**DATA:**
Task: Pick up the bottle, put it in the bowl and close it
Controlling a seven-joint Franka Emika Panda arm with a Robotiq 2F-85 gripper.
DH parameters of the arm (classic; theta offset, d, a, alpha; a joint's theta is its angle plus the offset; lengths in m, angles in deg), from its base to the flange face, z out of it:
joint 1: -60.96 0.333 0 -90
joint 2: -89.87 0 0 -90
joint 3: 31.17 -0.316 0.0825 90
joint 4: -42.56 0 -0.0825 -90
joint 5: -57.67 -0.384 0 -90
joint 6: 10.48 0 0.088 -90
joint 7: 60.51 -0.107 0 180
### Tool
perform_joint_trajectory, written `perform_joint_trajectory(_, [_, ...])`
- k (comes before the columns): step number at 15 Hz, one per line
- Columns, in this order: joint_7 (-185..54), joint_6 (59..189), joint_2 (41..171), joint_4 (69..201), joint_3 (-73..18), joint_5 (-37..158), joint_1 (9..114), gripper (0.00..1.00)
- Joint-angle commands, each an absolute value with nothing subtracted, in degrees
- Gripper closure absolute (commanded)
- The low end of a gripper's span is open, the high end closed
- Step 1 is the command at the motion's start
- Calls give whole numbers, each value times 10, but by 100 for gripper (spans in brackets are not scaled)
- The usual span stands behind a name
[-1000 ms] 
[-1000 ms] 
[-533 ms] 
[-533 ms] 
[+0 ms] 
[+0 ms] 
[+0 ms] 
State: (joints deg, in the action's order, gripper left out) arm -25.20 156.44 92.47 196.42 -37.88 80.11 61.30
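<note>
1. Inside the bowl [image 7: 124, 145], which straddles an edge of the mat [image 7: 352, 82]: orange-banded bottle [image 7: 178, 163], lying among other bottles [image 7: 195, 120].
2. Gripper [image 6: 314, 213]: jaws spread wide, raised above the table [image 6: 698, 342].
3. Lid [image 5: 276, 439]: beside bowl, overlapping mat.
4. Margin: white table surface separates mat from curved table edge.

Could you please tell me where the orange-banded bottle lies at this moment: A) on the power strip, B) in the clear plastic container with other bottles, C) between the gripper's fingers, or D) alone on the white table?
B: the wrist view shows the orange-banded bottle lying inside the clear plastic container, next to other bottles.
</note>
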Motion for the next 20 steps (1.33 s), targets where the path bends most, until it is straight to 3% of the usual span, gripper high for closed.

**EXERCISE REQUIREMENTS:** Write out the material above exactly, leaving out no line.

**TASK RESULT:**
Task: Pick up the bottle, put it in the bowl and close it
Controlling a seven-joint Franka Emika Panda arm with a Robotiq 2F-85 gripper.
DH parameters of the arm (classic; theta offset, d, a, alpha; a joint's theta is its angle plus the offset; lengths in m, angles in deg), from its base to the flange face, z out of it:
joint 1: -60.96 0.333 0 -90
joint 2: -89.87 0 0 -90
joint 3: 31.17 -0.316 0.0825 90
joint 4: -42.56 0 -0.0825 -90
joint 5: -57.67 -0.384 0 -90
joint 6: 10.48 0 0.088 -90
joint 7: 60.51 -0.107 0 180
### Tool
perform_joint_trajectory, written `perform_joint_trajectory(_, [_, ...])`
- k (comes before the columns): step number at 15 Hz, one per line
- Columns, in this order: joint_7 (-185..54), joint_6 (59..189), joint_2 (41..171), joint_4 (69..201), joint_3 (-73..18), joint_5 (-37..158), joint_1 (9..114), gripper (0.00..1.00)
- Joint-angle commands, each an absolute value with nothing subtracted, in degrees
- Gripper closure absolute (commanded)
- The low end of a gripper's span is open, the high end closed
- Step 1 is the command at the motion's start
- Calls give whole numbers, each value times 10, but by 100 for gripper (spans in brackets are not scaled)
- The usual span stands behind a name
[-1000 ms] 
[-1000 ms] 
[-533 ms] 
[-533 ms] 
[+0 ms] 
[+0 ms] 
[+0 ms] 
State: (joints deg, in the action's order, gripper left out) arm -25.20 156.44 92.47 196.42 -37.88 80.11 61.30
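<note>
1. Inside the bowl [image 7: 124, 145], which straddles an edge of the mat [image 7: 352, 82]: orange-banded bottle [image 7: 178, 163], lying among other bottles [image 7: 195, 120].
2. Gripper [image 6: 314, 213]: jaws spread wide, raised above the table [image 6: 698, 342].
3. Lid [image 5: 276, 439]: beside bowl, overlapping mat.
4. Margin: white table surface separates mat from curved table edge.

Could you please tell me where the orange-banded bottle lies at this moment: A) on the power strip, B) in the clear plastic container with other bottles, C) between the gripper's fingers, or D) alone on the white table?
B: the wrist view shows the orange-banded bottle lying inside the clear plastic container, next to other bottles.
</note>
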Motion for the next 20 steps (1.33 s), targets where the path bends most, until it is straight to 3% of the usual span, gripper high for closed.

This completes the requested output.